If right through history you had to pick a point somewhere in between say the Stone Age where there was no technology at all, life was exceptionally tough and people didn't have any rights right up to now where we have every convenience known to man but we live so out of tune with nature and we're watching the planet burn in slow motion. Where do you think the sweet spot was? The point where we had enough to make our lives easier but we weren't producing so much that it was actively destroying our planet?

Feel free to take other factors like wars or disease into account too if you like, but you don't have to!

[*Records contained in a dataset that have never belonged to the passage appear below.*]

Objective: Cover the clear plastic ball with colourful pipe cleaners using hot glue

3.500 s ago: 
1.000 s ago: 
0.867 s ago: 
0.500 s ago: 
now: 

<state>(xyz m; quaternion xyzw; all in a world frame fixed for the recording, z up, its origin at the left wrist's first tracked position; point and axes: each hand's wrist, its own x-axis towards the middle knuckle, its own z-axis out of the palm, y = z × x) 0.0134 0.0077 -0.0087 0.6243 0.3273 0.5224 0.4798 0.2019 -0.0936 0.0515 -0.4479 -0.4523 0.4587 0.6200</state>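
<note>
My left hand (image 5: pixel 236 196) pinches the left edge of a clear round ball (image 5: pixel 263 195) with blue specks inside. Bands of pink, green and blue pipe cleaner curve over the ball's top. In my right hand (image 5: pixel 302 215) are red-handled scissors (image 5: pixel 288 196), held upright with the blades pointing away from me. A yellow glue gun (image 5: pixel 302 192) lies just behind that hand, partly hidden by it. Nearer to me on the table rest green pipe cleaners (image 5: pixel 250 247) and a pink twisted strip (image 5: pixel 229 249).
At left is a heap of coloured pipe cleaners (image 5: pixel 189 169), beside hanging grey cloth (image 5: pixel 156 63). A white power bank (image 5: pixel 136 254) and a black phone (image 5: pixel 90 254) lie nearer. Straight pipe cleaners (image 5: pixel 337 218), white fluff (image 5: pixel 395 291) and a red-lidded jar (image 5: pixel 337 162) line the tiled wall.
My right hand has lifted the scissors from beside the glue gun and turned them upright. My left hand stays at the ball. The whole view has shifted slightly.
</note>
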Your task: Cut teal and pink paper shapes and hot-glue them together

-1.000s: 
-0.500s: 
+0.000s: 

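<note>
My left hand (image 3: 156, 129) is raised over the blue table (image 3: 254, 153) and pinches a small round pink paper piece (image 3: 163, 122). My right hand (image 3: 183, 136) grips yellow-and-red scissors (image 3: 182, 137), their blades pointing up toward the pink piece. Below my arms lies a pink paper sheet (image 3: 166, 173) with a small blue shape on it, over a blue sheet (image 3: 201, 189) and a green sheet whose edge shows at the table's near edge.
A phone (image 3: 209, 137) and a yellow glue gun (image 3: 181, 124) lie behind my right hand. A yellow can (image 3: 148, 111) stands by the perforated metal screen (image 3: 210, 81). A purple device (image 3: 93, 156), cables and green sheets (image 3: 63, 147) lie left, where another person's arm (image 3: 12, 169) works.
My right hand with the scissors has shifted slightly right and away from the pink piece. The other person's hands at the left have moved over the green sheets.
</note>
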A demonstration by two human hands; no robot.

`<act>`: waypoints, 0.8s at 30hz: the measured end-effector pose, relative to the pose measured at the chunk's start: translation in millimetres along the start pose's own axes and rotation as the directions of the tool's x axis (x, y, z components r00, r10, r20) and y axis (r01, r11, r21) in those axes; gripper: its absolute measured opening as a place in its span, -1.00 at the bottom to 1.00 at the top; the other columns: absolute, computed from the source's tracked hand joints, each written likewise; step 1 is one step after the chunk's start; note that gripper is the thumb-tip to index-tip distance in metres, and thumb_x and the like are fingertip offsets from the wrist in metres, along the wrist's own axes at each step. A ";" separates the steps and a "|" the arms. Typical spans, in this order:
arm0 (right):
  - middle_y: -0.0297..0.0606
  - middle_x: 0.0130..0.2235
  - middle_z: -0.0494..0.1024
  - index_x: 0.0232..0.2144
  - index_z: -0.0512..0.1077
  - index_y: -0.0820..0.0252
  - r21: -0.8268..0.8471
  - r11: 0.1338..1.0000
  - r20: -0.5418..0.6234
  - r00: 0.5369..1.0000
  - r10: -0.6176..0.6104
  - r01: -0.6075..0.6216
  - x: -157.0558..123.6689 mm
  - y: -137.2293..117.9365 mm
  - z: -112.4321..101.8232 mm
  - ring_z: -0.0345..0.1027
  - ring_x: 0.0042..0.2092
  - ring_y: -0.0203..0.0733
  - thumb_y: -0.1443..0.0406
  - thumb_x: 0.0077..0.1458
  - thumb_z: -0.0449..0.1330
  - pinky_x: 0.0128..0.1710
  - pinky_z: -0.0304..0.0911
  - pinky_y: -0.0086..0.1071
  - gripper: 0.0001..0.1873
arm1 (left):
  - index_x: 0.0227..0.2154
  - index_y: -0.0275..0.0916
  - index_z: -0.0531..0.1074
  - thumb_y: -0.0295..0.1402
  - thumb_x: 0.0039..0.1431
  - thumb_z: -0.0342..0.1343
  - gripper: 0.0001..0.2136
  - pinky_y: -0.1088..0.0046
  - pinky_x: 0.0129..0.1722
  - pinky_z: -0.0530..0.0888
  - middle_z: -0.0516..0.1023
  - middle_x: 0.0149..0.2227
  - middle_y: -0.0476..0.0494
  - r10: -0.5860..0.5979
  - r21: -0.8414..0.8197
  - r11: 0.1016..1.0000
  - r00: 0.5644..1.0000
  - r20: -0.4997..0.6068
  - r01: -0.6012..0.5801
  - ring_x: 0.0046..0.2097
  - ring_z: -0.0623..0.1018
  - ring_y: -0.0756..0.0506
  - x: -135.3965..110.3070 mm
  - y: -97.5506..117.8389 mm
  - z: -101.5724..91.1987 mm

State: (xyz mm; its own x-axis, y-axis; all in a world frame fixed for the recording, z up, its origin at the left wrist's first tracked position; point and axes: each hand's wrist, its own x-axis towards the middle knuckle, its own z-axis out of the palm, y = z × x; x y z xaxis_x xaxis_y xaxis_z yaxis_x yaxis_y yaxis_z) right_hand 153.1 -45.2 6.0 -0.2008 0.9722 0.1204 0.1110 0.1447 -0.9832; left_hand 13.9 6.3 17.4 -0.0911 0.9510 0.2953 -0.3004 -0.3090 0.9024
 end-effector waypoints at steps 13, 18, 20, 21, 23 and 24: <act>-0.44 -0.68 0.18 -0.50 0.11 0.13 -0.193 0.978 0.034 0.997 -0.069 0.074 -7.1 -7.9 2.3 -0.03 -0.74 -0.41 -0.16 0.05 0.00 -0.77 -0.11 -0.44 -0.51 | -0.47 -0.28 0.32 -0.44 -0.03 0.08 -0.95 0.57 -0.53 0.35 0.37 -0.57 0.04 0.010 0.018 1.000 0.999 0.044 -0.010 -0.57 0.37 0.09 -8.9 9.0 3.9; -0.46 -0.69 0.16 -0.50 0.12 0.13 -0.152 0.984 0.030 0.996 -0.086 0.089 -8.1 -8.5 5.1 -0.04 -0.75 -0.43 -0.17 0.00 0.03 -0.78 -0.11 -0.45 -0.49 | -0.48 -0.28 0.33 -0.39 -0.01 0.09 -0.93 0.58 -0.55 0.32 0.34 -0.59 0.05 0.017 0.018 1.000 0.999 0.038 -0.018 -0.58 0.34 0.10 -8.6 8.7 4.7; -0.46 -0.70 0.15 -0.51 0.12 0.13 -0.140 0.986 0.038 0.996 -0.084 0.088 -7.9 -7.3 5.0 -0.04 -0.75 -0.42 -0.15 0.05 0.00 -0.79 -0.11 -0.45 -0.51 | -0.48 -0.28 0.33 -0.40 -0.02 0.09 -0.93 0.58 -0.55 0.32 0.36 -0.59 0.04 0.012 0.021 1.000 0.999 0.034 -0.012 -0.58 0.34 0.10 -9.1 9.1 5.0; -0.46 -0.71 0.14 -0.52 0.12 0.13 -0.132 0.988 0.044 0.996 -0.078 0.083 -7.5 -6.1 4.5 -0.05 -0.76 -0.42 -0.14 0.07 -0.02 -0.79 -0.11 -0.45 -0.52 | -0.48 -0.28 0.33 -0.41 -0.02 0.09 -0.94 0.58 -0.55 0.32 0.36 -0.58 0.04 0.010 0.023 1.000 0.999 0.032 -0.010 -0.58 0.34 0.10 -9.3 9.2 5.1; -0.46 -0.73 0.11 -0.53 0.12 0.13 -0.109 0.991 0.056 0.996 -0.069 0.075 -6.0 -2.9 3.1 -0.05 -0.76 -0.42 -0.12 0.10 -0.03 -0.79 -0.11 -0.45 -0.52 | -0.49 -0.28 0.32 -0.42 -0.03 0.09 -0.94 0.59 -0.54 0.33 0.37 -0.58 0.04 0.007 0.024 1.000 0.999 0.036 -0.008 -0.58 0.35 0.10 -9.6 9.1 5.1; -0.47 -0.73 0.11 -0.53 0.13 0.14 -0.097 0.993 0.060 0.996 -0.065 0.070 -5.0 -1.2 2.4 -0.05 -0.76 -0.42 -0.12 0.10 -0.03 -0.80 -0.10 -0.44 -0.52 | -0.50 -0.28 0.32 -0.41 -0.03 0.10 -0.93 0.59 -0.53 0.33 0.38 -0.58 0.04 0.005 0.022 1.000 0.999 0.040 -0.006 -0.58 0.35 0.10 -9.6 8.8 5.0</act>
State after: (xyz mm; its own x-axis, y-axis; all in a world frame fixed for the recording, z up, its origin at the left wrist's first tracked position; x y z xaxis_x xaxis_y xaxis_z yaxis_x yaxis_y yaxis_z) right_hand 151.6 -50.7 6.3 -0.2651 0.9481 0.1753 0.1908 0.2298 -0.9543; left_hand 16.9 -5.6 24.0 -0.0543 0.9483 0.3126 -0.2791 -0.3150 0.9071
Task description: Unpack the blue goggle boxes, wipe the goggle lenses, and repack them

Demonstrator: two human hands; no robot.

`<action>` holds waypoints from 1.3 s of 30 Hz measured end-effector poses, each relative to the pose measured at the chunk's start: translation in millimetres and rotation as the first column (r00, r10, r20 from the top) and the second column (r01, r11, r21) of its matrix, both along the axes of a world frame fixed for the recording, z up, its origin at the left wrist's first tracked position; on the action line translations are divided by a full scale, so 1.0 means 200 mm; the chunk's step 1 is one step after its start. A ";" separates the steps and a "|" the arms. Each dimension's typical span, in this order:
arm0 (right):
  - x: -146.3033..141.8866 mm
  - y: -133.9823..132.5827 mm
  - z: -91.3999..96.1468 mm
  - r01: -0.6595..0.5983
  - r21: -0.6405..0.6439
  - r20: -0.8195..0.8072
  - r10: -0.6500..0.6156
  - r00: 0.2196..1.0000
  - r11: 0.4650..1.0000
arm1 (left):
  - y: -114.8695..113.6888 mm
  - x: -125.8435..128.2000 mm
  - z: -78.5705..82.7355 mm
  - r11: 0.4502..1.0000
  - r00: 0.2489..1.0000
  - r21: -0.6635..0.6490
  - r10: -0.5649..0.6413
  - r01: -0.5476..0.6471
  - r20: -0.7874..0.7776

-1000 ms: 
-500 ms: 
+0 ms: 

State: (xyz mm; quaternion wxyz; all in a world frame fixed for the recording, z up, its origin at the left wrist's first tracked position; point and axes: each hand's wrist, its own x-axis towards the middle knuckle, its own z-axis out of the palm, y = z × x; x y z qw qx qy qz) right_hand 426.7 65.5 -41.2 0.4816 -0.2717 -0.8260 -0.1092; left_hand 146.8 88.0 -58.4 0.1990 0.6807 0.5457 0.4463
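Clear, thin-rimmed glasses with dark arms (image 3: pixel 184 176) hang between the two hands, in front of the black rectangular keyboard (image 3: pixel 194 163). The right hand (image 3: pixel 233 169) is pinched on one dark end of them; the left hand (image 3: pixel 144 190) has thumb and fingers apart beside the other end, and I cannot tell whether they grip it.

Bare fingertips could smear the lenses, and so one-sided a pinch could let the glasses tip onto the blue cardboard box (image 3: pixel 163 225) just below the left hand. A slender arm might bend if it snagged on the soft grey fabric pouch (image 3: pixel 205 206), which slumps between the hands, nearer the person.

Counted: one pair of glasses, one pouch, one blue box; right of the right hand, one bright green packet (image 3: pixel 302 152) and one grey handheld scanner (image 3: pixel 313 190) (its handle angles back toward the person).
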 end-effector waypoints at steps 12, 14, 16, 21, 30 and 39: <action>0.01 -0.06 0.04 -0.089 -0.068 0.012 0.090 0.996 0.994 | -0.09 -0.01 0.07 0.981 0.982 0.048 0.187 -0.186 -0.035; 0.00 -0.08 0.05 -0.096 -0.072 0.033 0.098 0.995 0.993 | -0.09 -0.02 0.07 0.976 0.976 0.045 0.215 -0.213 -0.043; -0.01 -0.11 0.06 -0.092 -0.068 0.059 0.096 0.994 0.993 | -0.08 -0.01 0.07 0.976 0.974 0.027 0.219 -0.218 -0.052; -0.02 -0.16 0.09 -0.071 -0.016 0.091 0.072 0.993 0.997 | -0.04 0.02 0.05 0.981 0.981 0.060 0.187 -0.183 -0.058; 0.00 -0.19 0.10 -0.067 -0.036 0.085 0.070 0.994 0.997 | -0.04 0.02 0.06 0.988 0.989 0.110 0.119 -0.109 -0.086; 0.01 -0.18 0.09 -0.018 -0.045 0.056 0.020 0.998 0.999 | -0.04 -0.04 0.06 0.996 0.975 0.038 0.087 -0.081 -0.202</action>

I don't have an answer, I just posted this because I was reading about the Ancient Maya and thought it seemed like quite a nice life until I heard they sacrificed children.

OP posts:
NCFT0922 · 26/11/2022 07:18

yoyy · 26/11/2022 04:40

I don't think we ever recovered from the 08 crash, wages stopped growing then & if you were younger & not on the housing ladder yet, it became much harder. Austerity meant no investment in people or public services.

I have to disagree with this. Some industries have thrived since 08 and have never been as lucrative as they are currently.
We; me, my husband and our group of friends (couples) all left sixth form / college in 2009 and by 2014; 5/7 couples had bought our first homes. One other couple went travelling and the other couple both went to uni and only managed to buy in 2019. Those of us who bought didn’t buy hovels in rough areas either.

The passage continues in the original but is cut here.